Figure 2 Associations of genetically predicted Gastroduodenal ulcer with sepsis risk using IVW method SNPs, single nucleotide polymorphisms; OR, odds ratio; CI, confidence interval.

Our analysis of the relationship between gut microbiota and Gastroduodenal ulcer has revealed a total of 13 causal associations. Initially, we employed Cochran’s Q test to assess the heterogeneity of all instrumental variables (IVs). The results indicated no significant heterogeneity (P>0.05), signifying consistent effects of the selected instrumental variables (IVs) across various studies (refer to Table 2).
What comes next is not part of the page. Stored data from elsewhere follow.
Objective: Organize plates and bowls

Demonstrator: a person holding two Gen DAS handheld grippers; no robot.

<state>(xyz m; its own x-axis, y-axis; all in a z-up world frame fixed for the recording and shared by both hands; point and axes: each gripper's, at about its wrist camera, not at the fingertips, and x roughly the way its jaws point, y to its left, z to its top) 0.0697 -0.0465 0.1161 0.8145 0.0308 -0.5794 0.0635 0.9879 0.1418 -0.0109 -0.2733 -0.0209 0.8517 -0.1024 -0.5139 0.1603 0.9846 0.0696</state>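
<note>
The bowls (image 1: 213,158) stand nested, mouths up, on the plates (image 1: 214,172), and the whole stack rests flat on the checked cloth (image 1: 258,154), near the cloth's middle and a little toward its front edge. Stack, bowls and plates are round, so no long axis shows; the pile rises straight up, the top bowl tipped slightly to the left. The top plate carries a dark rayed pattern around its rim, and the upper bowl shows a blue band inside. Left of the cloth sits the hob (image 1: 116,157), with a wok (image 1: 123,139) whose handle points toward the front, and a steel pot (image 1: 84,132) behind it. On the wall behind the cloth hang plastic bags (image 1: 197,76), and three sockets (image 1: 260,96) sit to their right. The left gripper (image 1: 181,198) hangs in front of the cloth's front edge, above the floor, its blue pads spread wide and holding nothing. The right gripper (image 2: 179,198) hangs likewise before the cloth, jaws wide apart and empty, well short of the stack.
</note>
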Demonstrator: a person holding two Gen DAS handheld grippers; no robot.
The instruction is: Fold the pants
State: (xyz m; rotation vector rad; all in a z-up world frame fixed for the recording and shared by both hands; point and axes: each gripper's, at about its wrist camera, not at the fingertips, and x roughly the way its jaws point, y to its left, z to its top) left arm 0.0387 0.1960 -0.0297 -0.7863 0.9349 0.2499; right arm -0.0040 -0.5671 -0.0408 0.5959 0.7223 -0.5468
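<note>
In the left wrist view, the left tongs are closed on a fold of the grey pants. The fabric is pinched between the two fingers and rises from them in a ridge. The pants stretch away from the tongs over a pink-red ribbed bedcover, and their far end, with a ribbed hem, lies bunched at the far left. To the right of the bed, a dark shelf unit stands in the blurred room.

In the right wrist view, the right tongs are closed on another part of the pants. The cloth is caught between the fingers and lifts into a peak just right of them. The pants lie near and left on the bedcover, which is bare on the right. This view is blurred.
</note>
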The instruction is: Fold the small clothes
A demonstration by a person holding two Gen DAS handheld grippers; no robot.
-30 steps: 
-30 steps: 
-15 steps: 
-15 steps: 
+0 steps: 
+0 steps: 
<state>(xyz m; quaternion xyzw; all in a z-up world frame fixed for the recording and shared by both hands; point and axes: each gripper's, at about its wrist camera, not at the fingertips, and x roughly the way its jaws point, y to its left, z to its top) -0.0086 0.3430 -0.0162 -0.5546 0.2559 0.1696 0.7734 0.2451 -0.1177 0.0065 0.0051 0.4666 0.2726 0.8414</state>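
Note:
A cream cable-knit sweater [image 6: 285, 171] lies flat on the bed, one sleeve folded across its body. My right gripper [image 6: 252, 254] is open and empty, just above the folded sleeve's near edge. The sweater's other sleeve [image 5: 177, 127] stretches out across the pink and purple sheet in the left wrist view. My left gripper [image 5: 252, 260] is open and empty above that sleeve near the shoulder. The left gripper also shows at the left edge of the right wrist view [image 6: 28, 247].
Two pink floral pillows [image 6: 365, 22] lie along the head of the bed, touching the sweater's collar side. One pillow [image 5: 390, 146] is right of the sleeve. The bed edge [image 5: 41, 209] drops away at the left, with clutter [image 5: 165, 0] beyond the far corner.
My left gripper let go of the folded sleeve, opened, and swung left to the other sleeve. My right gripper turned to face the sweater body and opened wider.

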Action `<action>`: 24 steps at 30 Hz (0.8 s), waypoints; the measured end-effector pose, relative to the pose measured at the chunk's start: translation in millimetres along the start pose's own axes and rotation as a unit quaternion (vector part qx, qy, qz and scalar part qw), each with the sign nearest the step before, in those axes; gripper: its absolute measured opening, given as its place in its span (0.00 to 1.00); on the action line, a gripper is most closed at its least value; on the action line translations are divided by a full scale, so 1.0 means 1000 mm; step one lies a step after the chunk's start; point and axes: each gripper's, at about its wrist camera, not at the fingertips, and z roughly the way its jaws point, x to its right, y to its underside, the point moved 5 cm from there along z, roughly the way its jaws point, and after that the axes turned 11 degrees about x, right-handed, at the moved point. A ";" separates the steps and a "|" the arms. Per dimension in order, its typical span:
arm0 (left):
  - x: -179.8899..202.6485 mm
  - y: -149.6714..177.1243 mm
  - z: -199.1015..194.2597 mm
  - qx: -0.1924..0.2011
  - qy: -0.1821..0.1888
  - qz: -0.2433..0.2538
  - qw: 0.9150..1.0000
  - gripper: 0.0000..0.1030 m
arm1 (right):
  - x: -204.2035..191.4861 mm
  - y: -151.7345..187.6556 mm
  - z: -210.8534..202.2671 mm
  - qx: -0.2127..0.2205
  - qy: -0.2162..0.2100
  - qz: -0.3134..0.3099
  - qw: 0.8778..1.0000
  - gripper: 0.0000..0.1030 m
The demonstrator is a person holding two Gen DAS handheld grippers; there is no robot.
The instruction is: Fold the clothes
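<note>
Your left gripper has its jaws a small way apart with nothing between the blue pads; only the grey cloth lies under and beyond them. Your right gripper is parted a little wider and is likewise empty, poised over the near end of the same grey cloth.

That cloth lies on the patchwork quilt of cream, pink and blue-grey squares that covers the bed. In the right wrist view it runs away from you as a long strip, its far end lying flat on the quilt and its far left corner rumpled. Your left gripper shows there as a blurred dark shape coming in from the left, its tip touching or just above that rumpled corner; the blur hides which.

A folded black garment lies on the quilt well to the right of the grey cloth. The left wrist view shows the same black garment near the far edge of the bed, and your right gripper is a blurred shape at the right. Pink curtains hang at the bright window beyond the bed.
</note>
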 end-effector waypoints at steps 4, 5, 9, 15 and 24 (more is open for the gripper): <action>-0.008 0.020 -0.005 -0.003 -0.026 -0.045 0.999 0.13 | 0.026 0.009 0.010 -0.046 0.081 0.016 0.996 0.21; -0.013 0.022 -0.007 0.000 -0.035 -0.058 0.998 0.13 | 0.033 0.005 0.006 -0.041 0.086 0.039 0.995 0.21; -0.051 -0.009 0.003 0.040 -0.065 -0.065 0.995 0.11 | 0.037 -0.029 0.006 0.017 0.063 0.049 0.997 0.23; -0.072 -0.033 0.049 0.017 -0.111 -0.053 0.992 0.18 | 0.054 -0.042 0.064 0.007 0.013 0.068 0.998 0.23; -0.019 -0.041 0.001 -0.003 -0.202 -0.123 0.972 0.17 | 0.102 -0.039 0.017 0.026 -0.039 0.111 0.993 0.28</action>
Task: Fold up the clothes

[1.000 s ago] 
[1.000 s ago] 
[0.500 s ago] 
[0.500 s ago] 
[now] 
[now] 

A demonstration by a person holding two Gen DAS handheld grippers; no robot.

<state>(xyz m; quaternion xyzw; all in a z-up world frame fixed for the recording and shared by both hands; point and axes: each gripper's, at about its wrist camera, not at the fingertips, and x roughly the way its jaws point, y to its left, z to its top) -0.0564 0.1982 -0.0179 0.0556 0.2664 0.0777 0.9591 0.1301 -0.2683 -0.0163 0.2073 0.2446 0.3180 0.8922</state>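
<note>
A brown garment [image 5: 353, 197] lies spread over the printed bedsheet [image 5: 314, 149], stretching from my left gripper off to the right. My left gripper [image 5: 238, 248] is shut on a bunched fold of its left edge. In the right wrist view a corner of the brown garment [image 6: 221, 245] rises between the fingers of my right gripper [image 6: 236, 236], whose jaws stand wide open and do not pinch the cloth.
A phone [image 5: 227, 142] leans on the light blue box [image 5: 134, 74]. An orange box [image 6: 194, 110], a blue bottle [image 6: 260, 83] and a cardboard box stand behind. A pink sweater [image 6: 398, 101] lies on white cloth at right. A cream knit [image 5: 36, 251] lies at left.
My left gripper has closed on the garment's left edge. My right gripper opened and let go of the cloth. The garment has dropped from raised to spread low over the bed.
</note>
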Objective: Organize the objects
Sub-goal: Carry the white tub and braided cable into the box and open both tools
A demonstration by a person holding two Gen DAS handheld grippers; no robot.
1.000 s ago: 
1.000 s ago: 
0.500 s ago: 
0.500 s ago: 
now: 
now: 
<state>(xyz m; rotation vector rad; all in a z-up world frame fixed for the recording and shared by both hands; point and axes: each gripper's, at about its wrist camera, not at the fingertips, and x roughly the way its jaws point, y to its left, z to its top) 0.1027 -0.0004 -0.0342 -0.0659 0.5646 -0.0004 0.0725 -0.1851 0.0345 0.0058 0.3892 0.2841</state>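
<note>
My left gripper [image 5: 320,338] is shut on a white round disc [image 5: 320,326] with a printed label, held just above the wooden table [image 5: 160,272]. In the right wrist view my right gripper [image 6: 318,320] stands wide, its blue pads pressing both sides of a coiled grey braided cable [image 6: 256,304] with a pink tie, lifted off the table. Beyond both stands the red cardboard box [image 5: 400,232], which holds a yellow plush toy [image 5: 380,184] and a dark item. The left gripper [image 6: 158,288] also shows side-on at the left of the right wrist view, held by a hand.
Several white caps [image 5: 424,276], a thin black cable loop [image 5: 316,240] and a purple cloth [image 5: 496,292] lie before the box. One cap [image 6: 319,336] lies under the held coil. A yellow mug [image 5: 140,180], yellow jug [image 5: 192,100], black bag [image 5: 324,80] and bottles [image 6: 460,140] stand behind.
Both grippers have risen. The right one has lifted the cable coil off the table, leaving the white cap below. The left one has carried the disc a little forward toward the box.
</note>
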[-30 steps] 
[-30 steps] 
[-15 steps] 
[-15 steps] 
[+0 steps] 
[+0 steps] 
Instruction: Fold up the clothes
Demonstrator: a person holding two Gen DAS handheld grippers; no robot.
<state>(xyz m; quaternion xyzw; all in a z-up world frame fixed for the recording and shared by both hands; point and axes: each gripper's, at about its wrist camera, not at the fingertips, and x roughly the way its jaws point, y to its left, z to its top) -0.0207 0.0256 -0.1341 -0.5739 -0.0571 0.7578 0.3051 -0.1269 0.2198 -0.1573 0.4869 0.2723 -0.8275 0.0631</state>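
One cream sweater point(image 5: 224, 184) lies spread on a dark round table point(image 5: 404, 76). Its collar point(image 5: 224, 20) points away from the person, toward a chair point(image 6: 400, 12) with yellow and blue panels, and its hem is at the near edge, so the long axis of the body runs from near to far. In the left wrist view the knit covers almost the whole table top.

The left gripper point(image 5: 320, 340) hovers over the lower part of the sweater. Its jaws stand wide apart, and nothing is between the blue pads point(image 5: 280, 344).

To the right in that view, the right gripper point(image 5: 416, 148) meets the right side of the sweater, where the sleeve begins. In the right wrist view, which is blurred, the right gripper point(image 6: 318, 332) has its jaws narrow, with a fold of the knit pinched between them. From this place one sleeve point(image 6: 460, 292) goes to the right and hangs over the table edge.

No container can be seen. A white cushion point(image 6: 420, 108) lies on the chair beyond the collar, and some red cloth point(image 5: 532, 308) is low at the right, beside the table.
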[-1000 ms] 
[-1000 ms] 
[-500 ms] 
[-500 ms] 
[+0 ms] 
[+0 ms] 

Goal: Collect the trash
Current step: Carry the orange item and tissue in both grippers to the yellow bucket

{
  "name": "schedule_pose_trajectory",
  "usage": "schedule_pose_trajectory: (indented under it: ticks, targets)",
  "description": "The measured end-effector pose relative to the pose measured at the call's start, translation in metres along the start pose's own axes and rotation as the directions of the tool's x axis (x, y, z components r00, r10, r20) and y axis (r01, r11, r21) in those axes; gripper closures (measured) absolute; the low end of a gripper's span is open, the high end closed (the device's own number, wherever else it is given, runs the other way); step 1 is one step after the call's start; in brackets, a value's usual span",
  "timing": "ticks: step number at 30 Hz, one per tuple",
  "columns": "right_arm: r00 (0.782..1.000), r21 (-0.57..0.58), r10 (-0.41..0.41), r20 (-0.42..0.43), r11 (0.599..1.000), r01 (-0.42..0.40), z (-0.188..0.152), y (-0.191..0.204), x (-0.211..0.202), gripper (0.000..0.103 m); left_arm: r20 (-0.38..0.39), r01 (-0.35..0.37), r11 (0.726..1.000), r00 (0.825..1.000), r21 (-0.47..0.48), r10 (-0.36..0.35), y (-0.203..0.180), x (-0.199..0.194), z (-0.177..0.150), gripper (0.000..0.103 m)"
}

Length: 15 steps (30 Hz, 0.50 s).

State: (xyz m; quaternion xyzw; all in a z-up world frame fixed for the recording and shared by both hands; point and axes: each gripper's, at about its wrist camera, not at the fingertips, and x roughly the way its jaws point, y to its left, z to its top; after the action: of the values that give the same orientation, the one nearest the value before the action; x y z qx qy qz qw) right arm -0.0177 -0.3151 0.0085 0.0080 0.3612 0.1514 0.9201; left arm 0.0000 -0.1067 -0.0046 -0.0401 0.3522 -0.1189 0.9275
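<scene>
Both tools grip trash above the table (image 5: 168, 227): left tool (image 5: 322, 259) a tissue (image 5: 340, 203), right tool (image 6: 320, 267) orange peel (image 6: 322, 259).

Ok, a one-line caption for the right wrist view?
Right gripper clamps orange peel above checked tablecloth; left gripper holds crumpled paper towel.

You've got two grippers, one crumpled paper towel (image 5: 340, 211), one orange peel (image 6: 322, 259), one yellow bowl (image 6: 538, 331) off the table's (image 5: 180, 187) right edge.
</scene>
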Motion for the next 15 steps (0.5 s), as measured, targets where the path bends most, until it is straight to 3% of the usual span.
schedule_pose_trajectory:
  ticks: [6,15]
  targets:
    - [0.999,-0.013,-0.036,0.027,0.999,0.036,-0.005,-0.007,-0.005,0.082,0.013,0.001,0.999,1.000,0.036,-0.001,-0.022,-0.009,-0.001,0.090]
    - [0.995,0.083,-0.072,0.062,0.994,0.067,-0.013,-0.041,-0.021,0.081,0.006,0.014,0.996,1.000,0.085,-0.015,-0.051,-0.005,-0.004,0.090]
To further validate the instrumental variables (IVs), we performed MR-Egger intercept tests and MR-PRESSO tests. Encouragingly, all p-values exceeded 0.05, indicating the absence of horizontal pleiotropy and the detection of outliers by MR-PRESSO (refer to Table 2). This absence of outliers further bolsters our confidence in the instrumental variables (IVs). These sensitivity analyses confirm that the selected instrumental variables (IVs) exhibit good heterogeneity and lack horizontal pleiotropy, effectively assisting in addressing endogeneity concerns.

The scatter plot illustrates the relationship between distinct gut microbiota and the incidence of Gastroduodenal ulcer. Enterobacteriaceae, Butyricicoccus, Candidatus Soleaferrea, Lachnospiraceae NC2004 group, Peptococcus, and Enterobacteriales are considered to have a protective effect, indicating a negative correlation with the occurrence of Gastroduodenal ulcer. Conversely, Streptococcaceae, Lachnospiraceae UCG010, Marvinbryantia, Roseburia, Streptococcus, Mollicutes RF9, and NB1n are associated with a non-protective effect, demonstrating a positive correlation with Gastroduodenal ulcer incidence.

The scatter plot also displays the weights obtained through various MR analysis methods (IVW, MR-Egger, weighted median, weighted mode, and simple mode). These lines represent the non-protective or protective relationships between diverse gut microbiota and Gastroduodenal ulcer. An upward trend from left to right suggests a non-protective relationship with Gastroduodenal ulcer, while a downward trend indicates a protective relationship with Gastroduodenal ulcer (Supplementary Figures S3).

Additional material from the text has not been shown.